DATASET CONTENT |

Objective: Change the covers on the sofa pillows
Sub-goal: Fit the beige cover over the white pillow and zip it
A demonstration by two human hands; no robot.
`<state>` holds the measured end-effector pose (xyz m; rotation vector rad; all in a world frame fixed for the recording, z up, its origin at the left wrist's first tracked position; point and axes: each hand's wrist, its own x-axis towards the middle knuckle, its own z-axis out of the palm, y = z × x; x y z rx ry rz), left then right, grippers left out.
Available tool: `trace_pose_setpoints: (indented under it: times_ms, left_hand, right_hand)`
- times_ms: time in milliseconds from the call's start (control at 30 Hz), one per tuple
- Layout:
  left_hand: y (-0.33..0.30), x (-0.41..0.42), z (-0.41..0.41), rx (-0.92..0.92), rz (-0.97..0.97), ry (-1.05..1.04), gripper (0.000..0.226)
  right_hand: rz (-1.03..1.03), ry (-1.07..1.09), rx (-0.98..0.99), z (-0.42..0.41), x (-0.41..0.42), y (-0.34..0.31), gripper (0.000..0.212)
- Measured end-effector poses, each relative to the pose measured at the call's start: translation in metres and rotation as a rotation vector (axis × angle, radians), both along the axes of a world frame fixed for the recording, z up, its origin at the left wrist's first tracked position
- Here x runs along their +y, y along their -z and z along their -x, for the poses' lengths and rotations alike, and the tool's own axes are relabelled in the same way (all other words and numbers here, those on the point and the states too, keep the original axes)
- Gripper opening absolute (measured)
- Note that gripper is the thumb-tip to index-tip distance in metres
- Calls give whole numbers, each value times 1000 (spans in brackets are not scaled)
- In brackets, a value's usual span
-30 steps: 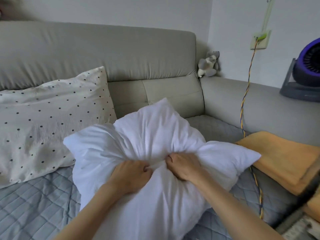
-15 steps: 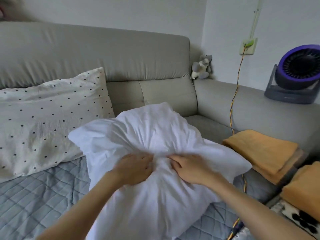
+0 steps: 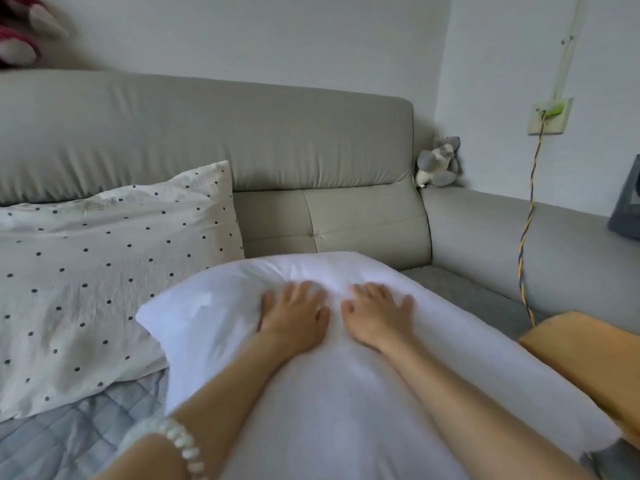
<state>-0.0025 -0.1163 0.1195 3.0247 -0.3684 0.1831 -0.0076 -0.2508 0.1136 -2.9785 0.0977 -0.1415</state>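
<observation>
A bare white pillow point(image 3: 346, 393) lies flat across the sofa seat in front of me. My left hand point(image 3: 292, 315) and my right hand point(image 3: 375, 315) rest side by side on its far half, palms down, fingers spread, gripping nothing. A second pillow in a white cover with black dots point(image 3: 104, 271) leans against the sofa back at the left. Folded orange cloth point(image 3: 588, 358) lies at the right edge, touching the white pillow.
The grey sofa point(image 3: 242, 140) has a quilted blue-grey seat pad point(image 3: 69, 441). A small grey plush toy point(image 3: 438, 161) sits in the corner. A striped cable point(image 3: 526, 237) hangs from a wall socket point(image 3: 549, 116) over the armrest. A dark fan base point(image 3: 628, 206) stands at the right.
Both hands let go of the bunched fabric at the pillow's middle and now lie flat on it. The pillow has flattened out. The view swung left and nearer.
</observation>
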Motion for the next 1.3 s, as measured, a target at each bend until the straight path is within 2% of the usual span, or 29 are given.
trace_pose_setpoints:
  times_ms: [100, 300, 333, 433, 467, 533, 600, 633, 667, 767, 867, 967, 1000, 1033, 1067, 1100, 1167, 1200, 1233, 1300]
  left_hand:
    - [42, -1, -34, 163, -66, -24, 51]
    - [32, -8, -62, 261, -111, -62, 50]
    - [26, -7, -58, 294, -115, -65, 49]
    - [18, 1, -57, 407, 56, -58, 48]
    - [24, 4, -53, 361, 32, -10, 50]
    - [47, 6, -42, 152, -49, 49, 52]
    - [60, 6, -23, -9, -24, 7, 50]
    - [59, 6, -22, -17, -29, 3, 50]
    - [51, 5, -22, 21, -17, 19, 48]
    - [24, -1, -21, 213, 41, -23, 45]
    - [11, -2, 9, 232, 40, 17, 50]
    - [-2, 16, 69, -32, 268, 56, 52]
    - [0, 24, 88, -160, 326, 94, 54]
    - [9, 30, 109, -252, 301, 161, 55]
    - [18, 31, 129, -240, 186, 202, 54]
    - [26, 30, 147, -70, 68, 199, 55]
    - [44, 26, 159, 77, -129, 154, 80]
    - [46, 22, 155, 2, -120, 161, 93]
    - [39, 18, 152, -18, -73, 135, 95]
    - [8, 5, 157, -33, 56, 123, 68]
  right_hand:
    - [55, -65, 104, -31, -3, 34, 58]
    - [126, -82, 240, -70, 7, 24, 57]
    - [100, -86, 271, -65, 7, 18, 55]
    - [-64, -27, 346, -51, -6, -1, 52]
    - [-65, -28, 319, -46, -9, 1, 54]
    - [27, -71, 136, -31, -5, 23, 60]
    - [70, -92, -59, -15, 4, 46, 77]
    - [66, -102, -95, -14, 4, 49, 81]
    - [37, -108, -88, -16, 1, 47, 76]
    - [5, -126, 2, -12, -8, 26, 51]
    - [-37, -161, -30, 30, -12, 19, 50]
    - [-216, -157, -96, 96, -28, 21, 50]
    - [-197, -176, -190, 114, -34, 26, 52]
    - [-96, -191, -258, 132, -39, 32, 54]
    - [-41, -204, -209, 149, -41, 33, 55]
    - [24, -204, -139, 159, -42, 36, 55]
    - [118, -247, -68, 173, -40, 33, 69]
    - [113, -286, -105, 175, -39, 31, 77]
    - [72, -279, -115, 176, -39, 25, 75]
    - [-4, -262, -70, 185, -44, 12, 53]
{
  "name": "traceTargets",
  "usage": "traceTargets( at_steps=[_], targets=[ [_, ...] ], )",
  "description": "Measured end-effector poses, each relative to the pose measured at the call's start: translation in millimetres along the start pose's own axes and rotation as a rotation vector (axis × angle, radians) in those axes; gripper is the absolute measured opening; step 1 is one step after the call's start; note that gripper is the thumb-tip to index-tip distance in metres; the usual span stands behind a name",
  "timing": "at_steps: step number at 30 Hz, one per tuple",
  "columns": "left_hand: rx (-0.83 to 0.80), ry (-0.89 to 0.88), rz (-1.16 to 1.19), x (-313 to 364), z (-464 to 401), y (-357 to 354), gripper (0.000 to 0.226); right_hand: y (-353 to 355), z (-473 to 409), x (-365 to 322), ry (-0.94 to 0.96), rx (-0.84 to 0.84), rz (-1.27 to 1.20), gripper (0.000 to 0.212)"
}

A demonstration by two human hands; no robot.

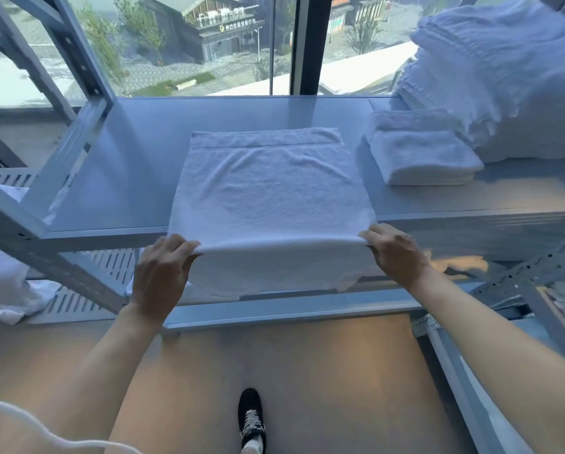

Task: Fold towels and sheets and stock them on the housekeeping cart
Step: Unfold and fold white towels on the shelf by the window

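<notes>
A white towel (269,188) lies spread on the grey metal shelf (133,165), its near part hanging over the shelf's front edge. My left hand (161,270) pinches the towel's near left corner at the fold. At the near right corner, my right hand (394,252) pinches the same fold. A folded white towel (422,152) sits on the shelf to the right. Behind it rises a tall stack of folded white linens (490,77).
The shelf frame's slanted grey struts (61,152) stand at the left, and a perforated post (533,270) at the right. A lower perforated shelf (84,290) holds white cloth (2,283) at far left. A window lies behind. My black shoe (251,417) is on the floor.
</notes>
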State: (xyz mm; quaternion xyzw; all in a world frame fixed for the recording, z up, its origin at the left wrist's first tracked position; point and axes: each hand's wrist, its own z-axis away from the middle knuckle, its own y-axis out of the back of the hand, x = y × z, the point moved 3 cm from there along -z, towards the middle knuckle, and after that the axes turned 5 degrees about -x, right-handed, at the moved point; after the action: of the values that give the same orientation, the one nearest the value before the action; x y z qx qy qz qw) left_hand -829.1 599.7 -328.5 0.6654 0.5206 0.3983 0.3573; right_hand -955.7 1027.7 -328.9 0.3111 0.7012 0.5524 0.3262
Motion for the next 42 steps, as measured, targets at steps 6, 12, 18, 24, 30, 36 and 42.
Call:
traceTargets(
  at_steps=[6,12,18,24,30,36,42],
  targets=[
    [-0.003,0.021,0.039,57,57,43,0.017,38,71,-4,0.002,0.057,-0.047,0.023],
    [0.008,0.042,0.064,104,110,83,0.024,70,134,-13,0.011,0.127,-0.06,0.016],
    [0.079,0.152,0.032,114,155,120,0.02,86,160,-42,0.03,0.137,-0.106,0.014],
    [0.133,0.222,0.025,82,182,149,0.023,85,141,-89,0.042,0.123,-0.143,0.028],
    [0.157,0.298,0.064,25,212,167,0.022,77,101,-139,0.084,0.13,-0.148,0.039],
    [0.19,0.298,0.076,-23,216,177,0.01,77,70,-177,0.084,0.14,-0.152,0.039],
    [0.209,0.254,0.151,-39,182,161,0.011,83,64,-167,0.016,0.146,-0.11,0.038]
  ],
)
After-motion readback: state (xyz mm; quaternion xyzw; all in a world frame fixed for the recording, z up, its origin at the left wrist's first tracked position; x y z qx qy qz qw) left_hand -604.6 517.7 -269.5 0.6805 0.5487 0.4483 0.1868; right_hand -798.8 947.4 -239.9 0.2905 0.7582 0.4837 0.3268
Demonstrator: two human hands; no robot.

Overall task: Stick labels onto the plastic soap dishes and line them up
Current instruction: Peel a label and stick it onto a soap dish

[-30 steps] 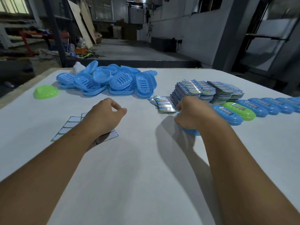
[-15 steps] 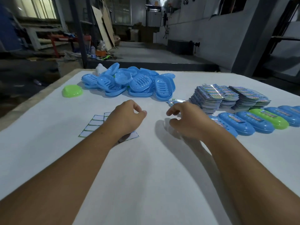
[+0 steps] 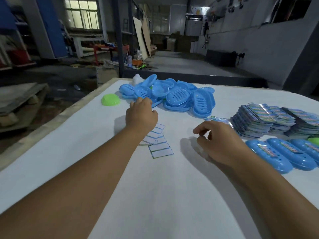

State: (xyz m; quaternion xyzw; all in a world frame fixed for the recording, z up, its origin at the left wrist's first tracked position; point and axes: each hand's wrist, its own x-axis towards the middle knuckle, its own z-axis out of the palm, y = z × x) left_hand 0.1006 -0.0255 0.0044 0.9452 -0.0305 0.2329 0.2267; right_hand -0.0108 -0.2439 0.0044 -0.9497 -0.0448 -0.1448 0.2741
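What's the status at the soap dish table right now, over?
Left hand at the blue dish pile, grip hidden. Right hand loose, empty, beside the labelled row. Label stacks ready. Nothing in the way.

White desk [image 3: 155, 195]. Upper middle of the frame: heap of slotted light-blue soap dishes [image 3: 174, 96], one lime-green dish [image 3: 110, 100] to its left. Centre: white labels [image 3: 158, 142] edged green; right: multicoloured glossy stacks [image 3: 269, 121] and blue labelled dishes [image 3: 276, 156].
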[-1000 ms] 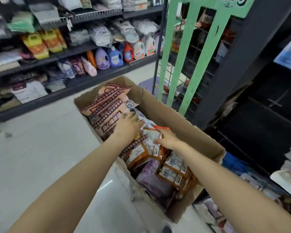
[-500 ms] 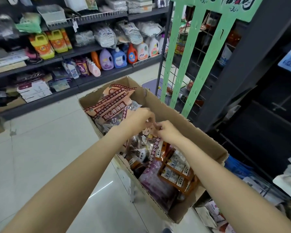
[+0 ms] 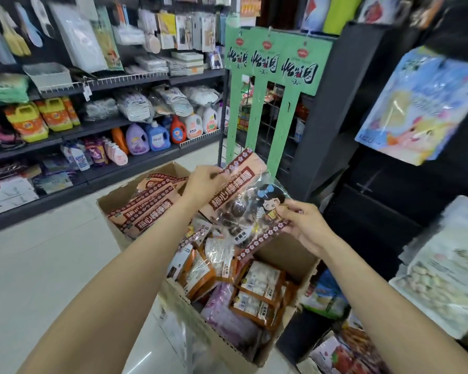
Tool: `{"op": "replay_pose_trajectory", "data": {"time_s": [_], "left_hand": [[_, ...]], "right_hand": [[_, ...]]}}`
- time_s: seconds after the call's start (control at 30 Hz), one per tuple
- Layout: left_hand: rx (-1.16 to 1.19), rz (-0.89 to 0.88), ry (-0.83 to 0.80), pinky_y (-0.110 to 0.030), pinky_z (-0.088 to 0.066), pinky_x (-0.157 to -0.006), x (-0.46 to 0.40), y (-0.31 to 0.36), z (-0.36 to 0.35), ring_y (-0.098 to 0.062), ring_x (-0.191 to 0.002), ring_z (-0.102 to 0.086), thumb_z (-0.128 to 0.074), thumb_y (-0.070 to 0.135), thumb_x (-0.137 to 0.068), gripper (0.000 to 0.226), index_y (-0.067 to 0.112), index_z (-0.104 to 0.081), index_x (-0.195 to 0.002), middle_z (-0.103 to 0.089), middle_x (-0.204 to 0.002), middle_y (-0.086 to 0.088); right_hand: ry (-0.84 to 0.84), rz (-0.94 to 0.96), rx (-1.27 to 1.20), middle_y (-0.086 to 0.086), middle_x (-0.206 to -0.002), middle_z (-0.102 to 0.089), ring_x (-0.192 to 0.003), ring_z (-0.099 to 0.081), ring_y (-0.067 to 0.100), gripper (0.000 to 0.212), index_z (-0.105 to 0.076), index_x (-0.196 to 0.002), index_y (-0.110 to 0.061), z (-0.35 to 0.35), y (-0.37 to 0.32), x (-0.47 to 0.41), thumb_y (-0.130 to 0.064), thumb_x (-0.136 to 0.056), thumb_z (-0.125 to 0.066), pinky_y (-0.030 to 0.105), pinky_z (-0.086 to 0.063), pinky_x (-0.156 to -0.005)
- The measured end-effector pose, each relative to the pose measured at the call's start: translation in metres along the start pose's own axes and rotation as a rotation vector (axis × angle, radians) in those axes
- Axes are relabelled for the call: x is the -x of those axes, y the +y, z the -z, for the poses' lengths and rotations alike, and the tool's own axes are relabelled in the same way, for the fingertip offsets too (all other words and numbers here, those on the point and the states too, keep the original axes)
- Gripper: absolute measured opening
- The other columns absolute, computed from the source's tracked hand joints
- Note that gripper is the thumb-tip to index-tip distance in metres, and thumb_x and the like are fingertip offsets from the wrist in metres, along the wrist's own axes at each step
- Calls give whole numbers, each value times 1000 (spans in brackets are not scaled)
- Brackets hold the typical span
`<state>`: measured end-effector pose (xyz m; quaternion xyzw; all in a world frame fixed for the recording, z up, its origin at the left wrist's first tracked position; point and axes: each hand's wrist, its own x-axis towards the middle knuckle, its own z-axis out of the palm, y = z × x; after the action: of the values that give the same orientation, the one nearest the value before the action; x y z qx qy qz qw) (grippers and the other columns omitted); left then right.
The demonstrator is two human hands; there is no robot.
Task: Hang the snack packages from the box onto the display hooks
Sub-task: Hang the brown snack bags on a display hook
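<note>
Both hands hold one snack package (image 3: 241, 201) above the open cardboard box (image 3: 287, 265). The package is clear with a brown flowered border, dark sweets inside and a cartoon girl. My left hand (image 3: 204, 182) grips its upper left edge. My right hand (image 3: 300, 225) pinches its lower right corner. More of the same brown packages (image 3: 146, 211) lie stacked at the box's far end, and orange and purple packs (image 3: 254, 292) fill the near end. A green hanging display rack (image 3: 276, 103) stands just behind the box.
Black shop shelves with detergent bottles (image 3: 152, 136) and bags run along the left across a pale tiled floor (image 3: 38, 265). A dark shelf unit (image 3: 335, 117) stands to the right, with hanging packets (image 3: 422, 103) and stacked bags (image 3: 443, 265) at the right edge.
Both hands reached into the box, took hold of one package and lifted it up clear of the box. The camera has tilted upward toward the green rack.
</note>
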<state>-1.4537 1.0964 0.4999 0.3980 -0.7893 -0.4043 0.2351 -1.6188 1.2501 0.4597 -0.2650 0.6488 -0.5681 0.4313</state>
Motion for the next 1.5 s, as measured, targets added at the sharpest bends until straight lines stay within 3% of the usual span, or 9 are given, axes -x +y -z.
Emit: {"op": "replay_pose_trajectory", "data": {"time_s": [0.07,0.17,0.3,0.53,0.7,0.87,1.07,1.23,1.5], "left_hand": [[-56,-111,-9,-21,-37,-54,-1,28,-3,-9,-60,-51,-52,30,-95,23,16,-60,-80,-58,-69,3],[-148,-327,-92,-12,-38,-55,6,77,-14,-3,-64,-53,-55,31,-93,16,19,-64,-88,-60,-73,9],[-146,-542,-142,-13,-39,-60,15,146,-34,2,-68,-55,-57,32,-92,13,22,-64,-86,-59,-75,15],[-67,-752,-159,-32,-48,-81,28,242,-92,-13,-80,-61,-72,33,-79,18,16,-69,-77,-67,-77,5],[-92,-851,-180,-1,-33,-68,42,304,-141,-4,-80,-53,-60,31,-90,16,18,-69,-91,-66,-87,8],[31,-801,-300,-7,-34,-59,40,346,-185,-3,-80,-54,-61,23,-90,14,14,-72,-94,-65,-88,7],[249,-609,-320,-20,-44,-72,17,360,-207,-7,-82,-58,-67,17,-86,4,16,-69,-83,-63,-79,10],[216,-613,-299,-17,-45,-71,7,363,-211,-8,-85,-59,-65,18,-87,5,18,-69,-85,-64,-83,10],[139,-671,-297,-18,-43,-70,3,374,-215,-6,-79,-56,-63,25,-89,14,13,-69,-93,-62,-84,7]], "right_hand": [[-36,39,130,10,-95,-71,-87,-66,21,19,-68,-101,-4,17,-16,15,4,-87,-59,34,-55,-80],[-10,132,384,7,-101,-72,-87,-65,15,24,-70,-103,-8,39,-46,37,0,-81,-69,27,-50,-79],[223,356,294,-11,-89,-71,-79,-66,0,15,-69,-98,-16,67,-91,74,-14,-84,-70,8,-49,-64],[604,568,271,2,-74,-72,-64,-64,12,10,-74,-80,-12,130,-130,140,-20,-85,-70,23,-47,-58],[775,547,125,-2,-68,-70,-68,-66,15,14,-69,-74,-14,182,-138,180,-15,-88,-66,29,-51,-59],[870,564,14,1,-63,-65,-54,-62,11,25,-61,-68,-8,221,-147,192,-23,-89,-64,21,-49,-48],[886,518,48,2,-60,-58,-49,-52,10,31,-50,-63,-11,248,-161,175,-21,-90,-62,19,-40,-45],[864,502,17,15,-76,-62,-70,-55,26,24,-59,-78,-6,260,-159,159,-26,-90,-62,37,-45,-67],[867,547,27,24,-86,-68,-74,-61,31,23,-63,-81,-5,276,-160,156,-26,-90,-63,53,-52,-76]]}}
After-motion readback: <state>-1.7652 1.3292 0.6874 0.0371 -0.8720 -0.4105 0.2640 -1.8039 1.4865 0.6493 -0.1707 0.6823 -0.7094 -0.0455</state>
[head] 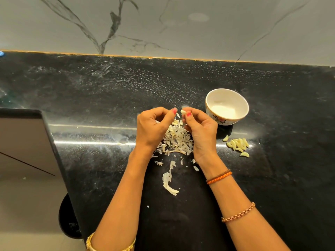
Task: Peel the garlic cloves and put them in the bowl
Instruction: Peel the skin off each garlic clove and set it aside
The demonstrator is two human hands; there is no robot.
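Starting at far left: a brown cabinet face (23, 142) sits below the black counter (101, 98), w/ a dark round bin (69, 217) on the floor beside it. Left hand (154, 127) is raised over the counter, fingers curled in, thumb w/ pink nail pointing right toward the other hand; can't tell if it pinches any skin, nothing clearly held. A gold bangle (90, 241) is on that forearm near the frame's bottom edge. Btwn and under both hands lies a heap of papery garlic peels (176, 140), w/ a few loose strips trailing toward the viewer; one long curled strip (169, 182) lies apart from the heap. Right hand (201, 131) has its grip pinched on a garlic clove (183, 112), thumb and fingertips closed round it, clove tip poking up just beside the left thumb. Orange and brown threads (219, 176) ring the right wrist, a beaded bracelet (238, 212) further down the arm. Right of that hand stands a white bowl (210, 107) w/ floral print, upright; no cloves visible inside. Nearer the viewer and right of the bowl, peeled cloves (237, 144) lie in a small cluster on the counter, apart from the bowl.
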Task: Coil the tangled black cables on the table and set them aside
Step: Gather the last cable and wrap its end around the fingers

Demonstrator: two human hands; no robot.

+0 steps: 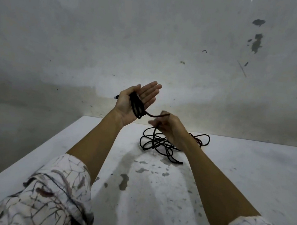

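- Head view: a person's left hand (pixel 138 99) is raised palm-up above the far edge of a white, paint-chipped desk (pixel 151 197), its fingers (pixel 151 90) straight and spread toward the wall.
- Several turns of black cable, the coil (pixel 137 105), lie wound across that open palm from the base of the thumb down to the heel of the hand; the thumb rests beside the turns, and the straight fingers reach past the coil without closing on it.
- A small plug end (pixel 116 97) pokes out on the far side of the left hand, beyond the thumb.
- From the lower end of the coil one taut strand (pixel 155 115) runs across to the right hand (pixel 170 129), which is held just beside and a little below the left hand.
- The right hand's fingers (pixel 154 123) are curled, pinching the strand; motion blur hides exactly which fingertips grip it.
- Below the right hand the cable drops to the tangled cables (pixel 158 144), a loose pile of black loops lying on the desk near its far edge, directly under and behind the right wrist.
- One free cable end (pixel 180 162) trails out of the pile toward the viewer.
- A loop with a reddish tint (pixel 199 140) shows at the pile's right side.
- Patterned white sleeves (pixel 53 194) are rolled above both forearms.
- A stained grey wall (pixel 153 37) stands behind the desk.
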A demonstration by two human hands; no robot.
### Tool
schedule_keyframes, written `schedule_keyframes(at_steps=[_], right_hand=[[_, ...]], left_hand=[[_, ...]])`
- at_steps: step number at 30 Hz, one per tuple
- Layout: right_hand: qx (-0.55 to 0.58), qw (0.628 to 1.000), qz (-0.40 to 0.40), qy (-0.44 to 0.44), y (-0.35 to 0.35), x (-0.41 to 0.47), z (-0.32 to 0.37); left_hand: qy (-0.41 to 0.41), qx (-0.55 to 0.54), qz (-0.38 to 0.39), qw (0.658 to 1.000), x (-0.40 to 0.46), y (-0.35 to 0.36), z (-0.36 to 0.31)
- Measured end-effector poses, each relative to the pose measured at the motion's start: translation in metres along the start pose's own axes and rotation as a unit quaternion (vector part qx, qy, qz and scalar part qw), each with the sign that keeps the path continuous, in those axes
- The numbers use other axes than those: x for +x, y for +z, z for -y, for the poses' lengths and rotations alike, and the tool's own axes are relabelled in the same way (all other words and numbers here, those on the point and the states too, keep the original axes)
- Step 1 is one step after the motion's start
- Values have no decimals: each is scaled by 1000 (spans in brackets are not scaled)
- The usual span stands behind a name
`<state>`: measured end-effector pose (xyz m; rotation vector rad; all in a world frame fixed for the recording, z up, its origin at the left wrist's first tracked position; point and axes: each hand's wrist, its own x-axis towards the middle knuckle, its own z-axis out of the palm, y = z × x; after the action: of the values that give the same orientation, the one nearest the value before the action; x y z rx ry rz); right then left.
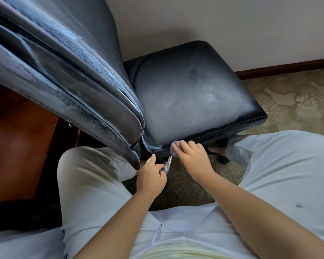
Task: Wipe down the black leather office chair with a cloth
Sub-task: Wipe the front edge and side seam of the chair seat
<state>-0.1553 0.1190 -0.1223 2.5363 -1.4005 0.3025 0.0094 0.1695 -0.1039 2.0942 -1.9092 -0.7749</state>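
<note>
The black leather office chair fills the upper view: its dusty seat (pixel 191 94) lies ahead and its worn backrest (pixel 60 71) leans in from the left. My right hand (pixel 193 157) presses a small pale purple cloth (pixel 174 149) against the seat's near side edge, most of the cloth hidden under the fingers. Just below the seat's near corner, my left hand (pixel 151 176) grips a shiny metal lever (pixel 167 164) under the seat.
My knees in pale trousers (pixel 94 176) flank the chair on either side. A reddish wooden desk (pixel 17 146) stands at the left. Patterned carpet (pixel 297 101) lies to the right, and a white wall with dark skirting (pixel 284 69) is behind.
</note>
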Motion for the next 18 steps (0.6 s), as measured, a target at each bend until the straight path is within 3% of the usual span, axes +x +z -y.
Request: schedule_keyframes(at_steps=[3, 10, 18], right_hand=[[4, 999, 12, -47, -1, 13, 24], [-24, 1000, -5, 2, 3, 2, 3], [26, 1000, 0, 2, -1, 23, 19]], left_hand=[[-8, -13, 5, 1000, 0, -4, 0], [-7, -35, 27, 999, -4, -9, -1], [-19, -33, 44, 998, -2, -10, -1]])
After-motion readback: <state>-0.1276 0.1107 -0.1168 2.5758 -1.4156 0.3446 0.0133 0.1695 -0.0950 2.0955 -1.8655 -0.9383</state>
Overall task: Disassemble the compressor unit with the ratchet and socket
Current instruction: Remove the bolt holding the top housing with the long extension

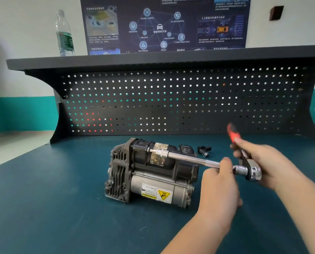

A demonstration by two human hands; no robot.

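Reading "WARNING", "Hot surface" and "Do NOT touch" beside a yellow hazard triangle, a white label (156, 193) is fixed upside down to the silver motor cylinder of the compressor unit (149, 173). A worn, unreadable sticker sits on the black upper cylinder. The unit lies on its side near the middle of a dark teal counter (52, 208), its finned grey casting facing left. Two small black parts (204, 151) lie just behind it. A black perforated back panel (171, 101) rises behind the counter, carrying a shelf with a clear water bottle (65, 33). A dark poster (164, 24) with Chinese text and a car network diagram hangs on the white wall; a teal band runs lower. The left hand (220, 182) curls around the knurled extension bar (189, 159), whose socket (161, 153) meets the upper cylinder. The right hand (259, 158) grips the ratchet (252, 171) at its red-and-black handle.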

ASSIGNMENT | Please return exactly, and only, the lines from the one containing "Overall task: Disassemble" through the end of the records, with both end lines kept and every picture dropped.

WRITTEN ANSWER |
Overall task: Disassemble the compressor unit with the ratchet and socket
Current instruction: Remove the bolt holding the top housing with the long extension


A demonstration by two human hands; no robot.

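Reading "WARNING", "Hot surface" and "Do NOT touch" beside a yellow hazard triangle, a white label (156, 193) is fixed upside down to the silver motor cylinder of the compressor unit (149, 173). A worn, unreadable sticker sits on the black upper cylinder. The unit lies on its side near the middle of a dark teal counter (52, 208), its finned grey casting facing left. Two small black parts (204, 151) lie just behind it. A black perforated back panel (171, 101) rises behind the counter, carrying a shelf with a clear water bottle (65, 33). A dark poster (164, 24) with Chinese text and a car network diagram hangs on the white wall; a teal band runs lower. The left hand (220, 182) curls around the knurled extension bar (189, 159), whose socket (161, 153) meets the upper cylinder. The right hand (259, 158) grips the ratchet (252, 171) at its red-and-black handle.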

The exercise is done, and no more output is needed.